In general (because there are always exceptions), your words should come first and design second. That’s because your copy is your message. While a design might capture your target audience’s attention and help important points stand out, it’s your copy that will drive them to action and persuade them to buy your product or service.
The Relationship between Words and Design
Copywriting is the tool you use to communicate your marketing messages and drive business results. Design should enhance that message. It should assist in capturing your audience’s attention, and it should guide them through an ad, website, etc. so they see the entire message you’re communicating. Design should make the most important elements of your messages stand out.
Don’t sacrifice your copy for a design because your message is the most important element of a marketing piece. While designs tend to have short lifespans, a message can live for a very long time through word-of-mouth marketing, social media sharing, and more.
Creating a website, ad, brochure, or any other type of marketing piece, you’re spending valuable marketing budget dollars. Use that money wisely!
The Obstacle to Words and Design Nirvana
With all of that said, there is a little thing that can put a snag into even the best laid plans of copywriters and designers—money.
In reality, most businesses don’t have limitless budgets to spend on rounds and rounds of edits to tweak copy and design to perfection. The proliferation of free and affordable website templates and email marketing templates are the perfect examples. When your design options are restricted to a pre-made template, you’ll have to write to the design—at least to a certain extent. If you’re not technically savvy or don’t have the budget to hire someone to make edits to the template design, you can’t color outside the lines.
And therein lies the problem with putting design before words. A design presents a visualization, but words take things to a completely different level. Words provide context to design and pique the audience’s emotions. More often than not, emotions play at list some part in purchase decisions, so it stands to reason that only coloring within the lines will lead to lost opportunities to connect with consumers.
The Lesson
The lesson to learn is simple. Put your words first and resist coloring within the lines to the extent possible based on your abilities and budget.

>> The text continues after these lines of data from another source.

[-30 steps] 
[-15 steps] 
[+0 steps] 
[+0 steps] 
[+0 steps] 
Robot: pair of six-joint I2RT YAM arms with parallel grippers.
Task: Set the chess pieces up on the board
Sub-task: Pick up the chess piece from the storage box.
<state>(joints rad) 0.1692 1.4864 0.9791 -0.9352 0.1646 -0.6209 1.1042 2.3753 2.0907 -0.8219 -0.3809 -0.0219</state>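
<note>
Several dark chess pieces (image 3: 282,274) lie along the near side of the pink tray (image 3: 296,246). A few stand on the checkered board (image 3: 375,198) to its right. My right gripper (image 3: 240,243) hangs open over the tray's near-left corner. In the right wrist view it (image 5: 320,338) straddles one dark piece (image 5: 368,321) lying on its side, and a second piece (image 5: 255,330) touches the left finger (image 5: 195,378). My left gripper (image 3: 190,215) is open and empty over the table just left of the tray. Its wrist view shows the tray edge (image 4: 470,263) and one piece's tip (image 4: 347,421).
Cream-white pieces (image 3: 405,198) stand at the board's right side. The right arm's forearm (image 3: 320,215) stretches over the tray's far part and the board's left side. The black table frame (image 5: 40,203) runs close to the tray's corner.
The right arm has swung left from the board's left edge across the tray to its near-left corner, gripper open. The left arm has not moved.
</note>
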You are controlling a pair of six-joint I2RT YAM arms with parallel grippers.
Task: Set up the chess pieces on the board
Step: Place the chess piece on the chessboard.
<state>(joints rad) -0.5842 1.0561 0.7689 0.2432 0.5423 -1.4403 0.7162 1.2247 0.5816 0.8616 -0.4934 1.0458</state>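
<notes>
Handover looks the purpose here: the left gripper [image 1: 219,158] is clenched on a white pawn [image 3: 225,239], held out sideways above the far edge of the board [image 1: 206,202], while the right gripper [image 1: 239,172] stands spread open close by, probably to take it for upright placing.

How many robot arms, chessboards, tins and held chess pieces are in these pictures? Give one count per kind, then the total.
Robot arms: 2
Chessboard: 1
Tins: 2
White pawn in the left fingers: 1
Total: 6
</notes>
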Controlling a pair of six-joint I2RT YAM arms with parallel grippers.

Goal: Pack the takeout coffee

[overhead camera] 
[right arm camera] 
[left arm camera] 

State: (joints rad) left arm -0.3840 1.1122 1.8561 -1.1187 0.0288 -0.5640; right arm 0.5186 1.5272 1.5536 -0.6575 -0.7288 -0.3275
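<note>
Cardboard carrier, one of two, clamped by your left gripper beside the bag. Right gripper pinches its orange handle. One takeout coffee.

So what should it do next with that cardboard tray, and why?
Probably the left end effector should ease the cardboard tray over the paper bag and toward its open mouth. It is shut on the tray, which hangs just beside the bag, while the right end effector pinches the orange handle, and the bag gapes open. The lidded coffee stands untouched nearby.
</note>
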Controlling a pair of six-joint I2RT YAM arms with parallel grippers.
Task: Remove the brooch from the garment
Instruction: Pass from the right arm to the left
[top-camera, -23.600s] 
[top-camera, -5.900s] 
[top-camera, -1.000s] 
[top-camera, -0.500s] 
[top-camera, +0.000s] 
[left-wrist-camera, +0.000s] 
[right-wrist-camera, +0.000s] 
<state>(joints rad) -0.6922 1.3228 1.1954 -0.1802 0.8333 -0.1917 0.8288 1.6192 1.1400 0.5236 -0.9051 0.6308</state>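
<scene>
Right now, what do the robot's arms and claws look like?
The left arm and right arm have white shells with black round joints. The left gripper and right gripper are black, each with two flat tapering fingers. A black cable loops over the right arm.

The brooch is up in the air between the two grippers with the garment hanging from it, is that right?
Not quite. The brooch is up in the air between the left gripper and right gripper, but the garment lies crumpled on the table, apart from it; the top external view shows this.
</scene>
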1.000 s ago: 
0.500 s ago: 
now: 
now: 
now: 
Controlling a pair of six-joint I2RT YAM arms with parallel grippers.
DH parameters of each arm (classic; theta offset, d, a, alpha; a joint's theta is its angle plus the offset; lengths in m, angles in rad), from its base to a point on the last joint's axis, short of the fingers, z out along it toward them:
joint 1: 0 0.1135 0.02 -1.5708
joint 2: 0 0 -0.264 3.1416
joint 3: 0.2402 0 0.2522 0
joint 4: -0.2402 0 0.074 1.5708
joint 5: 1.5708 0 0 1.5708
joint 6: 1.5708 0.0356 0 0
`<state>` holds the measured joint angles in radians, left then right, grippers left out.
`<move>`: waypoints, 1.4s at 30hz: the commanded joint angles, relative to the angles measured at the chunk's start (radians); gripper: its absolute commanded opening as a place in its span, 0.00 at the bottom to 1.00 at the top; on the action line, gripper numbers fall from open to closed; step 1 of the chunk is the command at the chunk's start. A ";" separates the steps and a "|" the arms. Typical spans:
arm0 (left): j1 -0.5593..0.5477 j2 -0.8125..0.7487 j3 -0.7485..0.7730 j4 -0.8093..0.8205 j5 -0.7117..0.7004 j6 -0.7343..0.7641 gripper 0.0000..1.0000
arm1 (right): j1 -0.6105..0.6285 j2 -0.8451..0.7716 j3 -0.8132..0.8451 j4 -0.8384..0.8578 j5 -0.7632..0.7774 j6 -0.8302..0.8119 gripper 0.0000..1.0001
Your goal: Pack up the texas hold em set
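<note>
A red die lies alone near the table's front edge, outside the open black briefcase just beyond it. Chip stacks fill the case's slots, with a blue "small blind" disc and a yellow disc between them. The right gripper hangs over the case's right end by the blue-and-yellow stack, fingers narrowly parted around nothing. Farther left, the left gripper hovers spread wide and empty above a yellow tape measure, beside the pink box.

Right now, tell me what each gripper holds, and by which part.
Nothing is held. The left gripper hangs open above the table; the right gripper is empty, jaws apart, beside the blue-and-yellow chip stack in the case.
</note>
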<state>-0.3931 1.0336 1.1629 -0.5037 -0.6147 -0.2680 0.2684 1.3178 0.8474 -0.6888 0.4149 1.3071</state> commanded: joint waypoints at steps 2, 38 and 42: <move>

Barbara McDowell Whitt says
Smart words, Susan Gunelius.
In 2010 you told me you loved my “niche” blog. A 1961-65 Park College Diary continues to have a new nightly post – being transcribed 50 years after they were originally written.
And later I told you I was impressed with your book – Harry Potter: The Story of a Global Business Phenomenon.
Susan Gunelius says
Hi Barbara, I absolutely remember our exchange in 2010! I’m so happy to hear that you’re still blogging!